## What needs to be done
Below are lines of data, and only some are wanted. Please repeat exactly those from the line that has "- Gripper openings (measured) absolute" through the line that has "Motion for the".

## Dataset content
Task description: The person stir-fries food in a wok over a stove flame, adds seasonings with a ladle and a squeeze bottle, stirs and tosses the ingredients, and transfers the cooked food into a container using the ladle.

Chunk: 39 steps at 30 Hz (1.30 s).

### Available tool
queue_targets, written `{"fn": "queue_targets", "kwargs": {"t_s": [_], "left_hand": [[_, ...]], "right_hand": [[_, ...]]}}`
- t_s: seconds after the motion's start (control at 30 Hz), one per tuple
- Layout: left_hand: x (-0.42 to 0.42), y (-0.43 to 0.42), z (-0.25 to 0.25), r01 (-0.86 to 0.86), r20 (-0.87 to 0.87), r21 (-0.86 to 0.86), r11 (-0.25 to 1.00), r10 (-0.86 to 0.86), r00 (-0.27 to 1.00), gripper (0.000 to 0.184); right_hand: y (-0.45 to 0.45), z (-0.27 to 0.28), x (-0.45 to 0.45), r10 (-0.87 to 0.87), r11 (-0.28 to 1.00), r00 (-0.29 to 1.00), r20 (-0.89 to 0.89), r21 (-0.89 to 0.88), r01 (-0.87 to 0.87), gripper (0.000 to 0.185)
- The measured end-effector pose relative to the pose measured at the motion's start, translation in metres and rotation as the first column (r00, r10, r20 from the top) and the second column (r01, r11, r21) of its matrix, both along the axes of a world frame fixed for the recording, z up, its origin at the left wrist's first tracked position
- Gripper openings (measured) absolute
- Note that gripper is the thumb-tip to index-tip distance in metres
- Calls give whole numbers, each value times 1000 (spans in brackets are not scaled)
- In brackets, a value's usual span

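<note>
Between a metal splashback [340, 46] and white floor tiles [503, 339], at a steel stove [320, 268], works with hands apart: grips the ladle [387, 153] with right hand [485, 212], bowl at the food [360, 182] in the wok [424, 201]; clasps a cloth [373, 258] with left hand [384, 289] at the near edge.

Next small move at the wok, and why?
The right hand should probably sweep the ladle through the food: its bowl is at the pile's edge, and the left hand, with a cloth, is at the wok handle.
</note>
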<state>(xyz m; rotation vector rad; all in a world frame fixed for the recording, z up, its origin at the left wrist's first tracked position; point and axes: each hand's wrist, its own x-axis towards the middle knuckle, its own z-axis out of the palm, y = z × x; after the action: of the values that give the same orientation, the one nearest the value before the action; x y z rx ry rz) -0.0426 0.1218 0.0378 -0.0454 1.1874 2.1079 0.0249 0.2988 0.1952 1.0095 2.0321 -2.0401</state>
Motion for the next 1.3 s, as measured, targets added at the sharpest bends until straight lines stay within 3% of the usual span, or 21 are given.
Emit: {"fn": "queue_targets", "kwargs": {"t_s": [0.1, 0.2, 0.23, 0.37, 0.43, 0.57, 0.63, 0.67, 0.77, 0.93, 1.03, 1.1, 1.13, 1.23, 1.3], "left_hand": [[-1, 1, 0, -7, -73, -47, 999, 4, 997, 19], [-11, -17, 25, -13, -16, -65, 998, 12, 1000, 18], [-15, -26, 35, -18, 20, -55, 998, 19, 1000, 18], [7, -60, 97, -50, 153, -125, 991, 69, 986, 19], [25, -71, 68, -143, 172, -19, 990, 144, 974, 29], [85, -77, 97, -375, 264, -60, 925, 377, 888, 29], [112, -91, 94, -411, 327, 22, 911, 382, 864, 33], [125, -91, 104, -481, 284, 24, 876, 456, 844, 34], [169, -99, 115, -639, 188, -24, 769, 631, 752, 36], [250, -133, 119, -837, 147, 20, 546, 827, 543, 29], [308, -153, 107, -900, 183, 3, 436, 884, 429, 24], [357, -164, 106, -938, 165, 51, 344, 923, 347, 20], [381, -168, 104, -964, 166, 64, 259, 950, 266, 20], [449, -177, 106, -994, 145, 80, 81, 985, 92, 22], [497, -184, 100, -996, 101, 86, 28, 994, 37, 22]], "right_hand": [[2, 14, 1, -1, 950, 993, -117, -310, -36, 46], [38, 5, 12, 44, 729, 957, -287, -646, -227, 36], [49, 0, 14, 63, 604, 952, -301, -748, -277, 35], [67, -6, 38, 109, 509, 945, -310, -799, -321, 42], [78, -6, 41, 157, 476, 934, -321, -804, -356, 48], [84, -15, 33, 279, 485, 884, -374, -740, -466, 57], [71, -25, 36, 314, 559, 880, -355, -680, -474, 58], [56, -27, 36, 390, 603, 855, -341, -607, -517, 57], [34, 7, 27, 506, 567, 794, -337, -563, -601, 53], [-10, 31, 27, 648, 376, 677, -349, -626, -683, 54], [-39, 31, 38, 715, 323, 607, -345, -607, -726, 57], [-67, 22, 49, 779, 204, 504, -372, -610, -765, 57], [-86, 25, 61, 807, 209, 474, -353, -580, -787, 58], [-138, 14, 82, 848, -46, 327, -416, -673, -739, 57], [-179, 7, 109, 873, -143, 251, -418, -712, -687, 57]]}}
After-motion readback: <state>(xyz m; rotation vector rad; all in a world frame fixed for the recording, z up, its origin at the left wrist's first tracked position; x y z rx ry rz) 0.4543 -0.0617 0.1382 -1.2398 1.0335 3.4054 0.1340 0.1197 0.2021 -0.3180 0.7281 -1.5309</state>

## Response area
- Gripper openings (measured) absolute
- Note that gripper is the thumb-tip to index-tip distance in metres
- Calls give whole numbers, each value times 1000 (spans in brackets are not scaled)
- In brackets, a value's usual span

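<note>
Between a metal splashback [340, 46] and white floor tiles [503, 339], at a steel stove [320, 268], works with hands apart: grips the ladle [387, 153] with right hand [485, 212], bowl at the food [360, 182] in the wok [424, 201]; clasps a cloth [373, 258] with left hand [384, 289] at the near edge.

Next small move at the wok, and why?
The right hand should probably sweep the ladle through the food: its bowl is at the pile's edge, and the left hand, with a cloth, is at the wok handle.
</note>
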<state>(xyz m; rotation vector rad; all in a world frame fixed for the recording, z up, its origin at the left wrist's first tracked position; point and axes: each hand's wrist, its own x-axis towards the middle knuckle, its own z-axis out of the palm, y = z × x; after the action: of the values that give the same orientation, the one nearest the value before the action; x y z rx ry rz) -0.0426 0.1218 0.0378 -0.0454 1.1874 2.1079 0.0249 0.2988 0.1952 1.0095 2.0321 -2.0401</state>
Motion for the next 1.3 s, as measured, targets added at the sharpest bends until straight lines stay within 3% of the usual span, or 21 are given.

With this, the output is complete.